DIRECTIONS
Your output should be the lines below from the one with "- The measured" through the one with "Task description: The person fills", copied exactly, pictures excluded.

Items from a dataset:
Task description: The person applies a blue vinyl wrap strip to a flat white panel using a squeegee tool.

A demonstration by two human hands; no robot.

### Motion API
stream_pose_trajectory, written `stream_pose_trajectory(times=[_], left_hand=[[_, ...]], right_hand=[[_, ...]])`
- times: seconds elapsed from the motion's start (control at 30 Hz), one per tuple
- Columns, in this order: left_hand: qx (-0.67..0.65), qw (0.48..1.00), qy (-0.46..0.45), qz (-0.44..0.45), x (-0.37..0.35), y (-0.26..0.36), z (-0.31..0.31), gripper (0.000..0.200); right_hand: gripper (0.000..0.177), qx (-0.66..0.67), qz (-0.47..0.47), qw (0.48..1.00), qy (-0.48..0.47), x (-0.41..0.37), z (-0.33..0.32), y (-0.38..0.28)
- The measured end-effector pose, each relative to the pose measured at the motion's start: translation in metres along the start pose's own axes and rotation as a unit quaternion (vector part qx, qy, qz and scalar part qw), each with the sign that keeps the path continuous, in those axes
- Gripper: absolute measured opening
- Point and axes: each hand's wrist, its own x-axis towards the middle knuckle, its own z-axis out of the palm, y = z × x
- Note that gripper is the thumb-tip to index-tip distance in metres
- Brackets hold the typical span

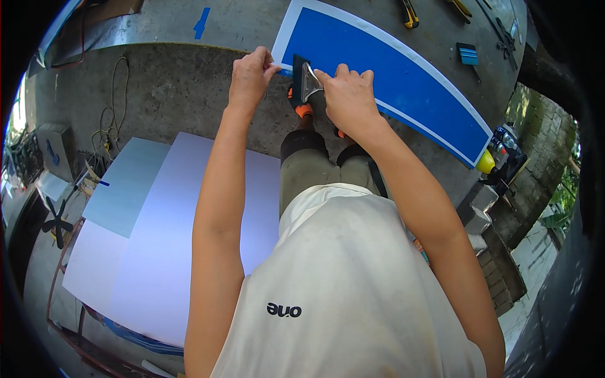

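Observation:
A blue panel with a white border [384,69] lies on the metal table, its near left corner sticking out past the table edge. My left hand [251,79] is at that corner, thumb and finger pinched together. A small bit of blue shows beside the fingertips, but what they hold is too small to make out. In my right hand [348,97] is a squeegee [304,79] with a wide black blade and a metal head. Its blade stands upright at the panel's left end, close to my left fingertips.
On the metal table [164,25] are a strip of blue tape [201,23], a yellow cutter knife [410,16] and a small blue brush-like tool [467,54]. Large pale sheets [164,220] lie at the left. A cord [113,107] trails over the concrete floor.

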Motion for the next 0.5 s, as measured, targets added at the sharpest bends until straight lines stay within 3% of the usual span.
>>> stream_pose_trajectory(times=[0.23,0.5], left_hand=[[-0.023,1.0,-0.003,-0.011,0.0,0.0,-0.001,0.029],[-0.042,0.999,0.002,-0.02,0.0,0.0,-0.004,0.028]], right_hand=[[0.055,0.018,0.013,0.999,0.029,-0.027,-0.006,0.034],[0.048,0.022,0.039,0.999,0.019,-0.035,-0.004,0.052]])
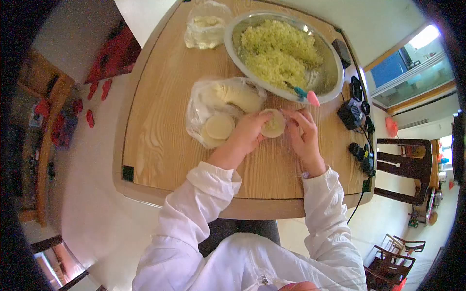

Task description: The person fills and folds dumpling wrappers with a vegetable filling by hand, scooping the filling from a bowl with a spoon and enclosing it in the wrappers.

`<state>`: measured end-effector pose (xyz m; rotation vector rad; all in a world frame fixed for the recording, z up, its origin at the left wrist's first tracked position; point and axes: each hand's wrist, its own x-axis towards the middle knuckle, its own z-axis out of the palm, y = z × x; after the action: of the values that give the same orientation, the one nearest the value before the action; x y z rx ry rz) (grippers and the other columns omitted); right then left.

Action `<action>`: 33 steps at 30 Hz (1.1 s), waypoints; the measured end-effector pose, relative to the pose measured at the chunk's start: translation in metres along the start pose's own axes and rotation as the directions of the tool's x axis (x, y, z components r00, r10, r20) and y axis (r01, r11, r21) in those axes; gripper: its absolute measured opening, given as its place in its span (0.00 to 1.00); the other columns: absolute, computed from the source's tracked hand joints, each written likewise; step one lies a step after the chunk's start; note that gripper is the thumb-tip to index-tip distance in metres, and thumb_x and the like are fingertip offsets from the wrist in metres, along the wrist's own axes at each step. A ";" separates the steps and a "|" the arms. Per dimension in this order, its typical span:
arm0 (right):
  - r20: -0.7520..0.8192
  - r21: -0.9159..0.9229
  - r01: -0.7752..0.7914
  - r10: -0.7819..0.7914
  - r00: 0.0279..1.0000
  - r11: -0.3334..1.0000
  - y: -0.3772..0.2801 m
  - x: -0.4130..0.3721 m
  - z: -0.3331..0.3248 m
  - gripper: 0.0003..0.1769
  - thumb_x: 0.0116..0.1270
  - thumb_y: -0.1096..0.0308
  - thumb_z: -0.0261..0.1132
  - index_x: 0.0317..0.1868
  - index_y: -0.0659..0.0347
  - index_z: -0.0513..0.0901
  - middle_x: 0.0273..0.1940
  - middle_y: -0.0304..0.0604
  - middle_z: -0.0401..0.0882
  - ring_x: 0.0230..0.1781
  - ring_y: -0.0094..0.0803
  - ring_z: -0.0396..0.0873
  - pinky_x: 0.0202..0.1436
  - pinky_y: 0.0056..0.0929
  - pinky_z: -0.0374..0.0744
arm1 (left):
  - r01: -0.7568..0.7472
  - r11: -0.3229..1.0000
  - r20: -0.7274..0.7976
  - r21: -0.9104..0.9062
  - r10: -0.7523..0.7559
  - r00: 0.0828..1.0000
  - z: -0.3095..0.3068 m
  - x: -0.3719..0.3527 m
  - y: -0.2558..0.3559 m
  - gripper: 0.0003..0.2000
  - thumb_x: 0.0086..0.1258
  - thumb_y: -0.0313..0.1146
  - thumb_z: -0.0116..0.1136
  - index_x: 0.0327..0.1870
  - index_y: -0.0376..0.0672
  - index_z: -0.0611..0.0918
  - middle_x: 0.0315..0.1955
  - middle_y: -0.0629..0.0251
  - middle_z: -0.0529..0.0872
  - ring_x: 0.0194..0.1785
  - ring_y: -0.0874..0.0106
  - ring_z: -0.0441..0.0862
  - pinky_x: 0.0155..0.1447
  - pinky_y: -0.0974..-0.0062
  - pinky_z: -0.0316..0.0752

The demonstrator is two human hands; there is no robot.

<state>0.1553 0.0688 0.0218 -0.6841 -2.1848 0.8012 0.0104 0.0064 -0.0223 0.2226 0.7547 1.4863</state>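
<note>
A round dough wrapper (273, 123) with a little pale green filling on it rests in my left hand (249, 132), whose thumb lies on its edge. My right hand (304, 136) is at the wrapper's right side, its fingertips bent close to the rim; whether they pinch it is too small to tell. Left of my hands, an open plastic bag (196, 104) holds stacked round wrappers (218, 127). Beyond them stands a large metal bowl (236, 52) of shredded yellow-green filling (276, 68), with a pink-and-teal-handled utensil (312, 98) at its near rim.
Another plastic bag (208, 29) lies at the table's far left. Black devices and cables (352, 115) line the right edge of the wooden table (160, 121). A dark wooden chair (422, 169) stands to the right.
</note>
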 end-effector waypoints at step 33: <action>0.017 0.071 0.002 -0.004 1.000 0.998 0.024 -0.004 0.007 0.07 0.55 0.74 0.57 0.35 0.60 0.79 0.29 0.45 0.72 0.29 0.37 0.72 0.33 0.30 0.72 | 0.023 0.986 -0.012 0.166 -0.021 1.000 0.009 -0.010 0.017 0.16 0.58 0.20 0.44 0.49 0.26 0.67 0.47 0.50 0.74 0.50 0.59 0.76 0.55 0.61 0.74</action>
<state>0.1582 0.0800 -0.0005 -0.6407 -2.1615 0.8812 0.0029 0.0018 -0.0027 0.3319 0.8874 1.4052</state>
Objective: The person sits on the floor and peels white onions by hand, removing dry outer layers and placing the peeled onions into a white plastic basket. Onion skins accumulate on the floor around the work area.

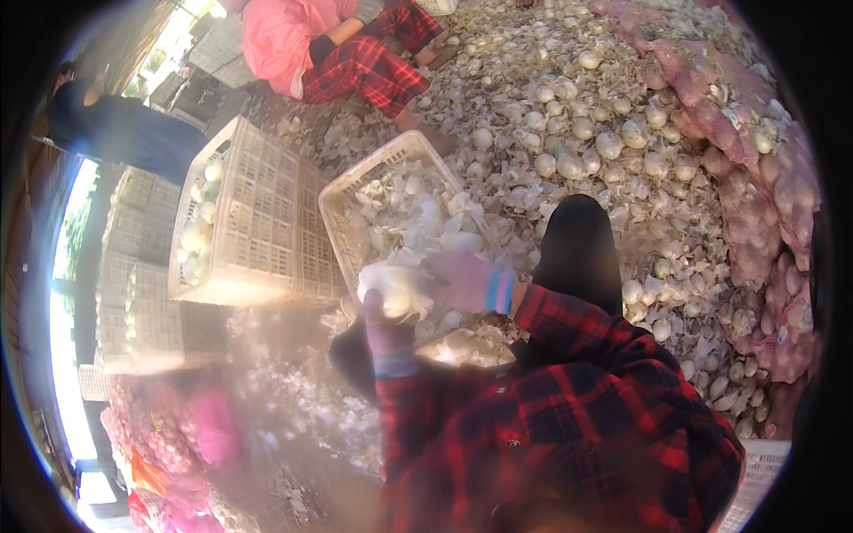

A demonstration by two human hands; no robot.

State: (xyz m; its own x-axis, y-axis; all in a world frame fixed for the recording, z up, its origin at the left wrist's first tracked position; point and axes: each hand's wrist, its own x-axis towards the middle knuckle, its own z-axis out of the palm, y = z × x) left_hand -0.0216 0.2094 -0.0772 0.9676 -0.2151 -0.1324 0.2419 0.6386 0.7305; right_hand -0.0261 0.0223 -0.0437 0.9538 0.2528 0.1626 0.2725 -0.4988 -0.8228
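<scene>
A pale, peeled-looking onion [393,286] sits in my left hand [390,326], which wears a light glove with a blue-banded cuff. My right hand [463,281], gloved the same way, is against the onion's right side. Its fingers are blurred, so whether they grip the onion, loose skin or a small tool cannot be made out. Both hands are over the near end of a plastic crate [336,200], which slants in front of me between my knees. Loose papery onion skins [420,206] fill much of that crate.
Left of it stands a stack of crates [260,213] with onions on top. Onions and skins [580,133] cover the ground at right, bordered by pink mesh sacks [753,220]. A person [346,60] in red plaid trousers sits ahead; another [126,126] is at far left.
</scene>
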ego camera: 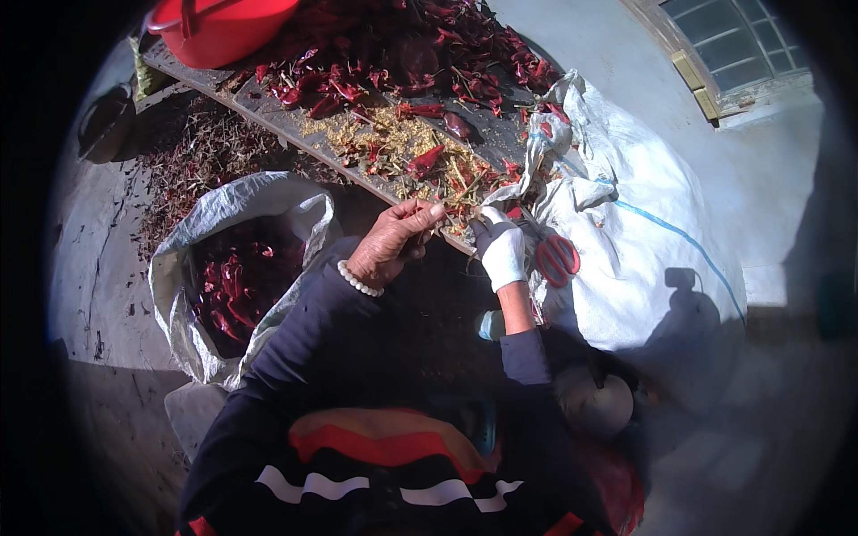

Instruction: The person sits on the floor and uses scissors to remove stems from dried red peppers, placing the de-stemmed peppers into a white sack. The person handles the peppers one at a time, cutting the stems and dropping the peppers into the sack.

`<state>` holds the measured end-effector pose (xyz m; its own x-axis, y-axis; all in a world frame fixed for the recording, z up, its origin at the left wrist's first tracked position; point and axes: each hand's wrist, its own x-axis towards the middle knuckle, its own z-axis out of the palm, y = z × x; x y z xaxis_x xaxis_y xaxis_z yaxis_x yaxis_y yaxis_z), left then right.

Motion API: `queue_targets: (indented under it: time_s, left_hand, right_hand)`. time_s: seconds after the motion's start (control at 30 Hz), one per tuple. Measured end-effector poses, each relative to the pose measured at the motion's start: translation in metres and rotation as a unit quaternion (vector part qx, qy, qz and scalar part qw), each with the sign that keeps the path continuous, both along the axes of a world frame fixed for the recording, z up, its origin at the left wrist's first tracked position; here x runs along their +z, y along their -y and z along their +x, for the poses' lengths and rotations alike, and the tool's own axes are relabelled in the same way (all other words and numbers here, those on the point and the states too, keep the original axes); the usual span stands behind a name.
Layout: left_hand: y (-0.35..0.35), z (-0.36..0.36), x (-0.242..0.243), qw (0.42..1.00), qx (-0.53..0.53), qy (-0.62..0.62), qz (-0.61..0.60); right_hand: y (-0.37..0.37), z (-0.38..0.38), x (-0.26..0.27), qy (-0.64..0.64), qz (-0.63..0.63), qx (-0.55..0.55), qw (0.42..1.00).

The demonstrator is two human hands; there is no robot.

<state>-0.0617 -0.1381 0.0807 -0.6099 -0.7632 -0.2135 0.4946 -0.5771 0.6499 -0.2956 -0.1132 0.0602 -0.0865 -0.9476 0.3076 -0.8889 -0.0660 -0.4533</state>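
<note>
My left hand [395,238], bare and with a pale bead bracelet [359,279] at the wrist, is pinched at the near edge of a wooden board [258,107]. Bits of red chili pepper show at its fingers, mostly hidden by the hand. Just to the right, my right hand [501,249] wears a white glove with dark fingertips. Its fingers are bent toward the left hand, and what lies between them is too small to make out. Red-handled scissors [558,260] are beside the glove, against a large white woven sack [630,268].
Dried red chili peppers [402,60] are heaped on the board, with yellow seeds [389,134] nearer me. A red plastic basin [218,33] stands at the far left. An open woven sack [175,321] of peppers is at my left. Stem scraps [201,144] and a dark bucket [106,124] lie beyond.
</note>
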Motion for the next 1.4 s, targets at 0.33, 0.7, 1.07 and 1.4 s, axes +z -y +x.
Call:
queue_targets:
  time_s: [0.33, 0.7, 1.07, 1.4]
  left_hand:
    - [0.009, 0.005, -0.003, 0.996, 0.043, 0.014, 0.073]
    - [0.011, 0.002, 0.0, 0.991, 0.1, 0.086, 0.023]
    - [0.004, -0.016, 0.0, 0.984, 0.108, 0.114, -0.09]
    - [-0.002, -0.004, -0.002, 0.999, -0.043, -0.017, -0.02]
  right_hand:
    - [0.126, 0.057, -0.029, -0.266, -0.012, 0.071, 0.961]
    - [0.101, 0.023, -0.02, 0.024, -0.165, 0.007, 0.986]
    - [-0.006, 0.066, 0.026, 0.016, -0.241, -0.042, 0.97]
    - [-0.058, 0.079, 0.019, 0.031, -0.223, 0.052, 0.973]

OUTPUT FOR THIS TASK
- The measured end-effector pose, each relative to the pose measured at the motion's start: translation in metres along the start pose's own axes and rotation as a unit quaternion (vector part qx, qy, qz and scalar part qw), each with the sign that keeps the path continuous, in those axes
- Gripper: absolute measured opening
- Point and axes: each hand's wrist, its own x-axis towards the middle knuckle, its own z-axis out of the palm, y = z × x
- Note that gripper is the thumb-tip to index-tip distance in metres
- Brackets hold the typical span


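Observation:
A blue panel with a white border [384,69] lies on the metal table, its near left corner sticking out past the table edge. My left hand [251,79] is at that corner, thumb and finger pinched together. A small bit of blue shows beside the fingertips, but what they hold is too small to make out. In my right hand [348,97] is a squeegee [304,79] with a wide black blade and a metal head. Its blade stands upright at the panel's left end, close to my left fingertips.
On the metal table [164,25] are a strip of blue tape [201,23], a yellow cutter knife [410,16] and a small blue brush-like tool [467,54]. Large pale sheets [164,220] lie at the left. A cord [113,107] trails over the concrete floor.
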
Motion for the next 0.5 s, as measured, targets added at the sharpest bends until straight lines stay within 3% of the usual span.
>>> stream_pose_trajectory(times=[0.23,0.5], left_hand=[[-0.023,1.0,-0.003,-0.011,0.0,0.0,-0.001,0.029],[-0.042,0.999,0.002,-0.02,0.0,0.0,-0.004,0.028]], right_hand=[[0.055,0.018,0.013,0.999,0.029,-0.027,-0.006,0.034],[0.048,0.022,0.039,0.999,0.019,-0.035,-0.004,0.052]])

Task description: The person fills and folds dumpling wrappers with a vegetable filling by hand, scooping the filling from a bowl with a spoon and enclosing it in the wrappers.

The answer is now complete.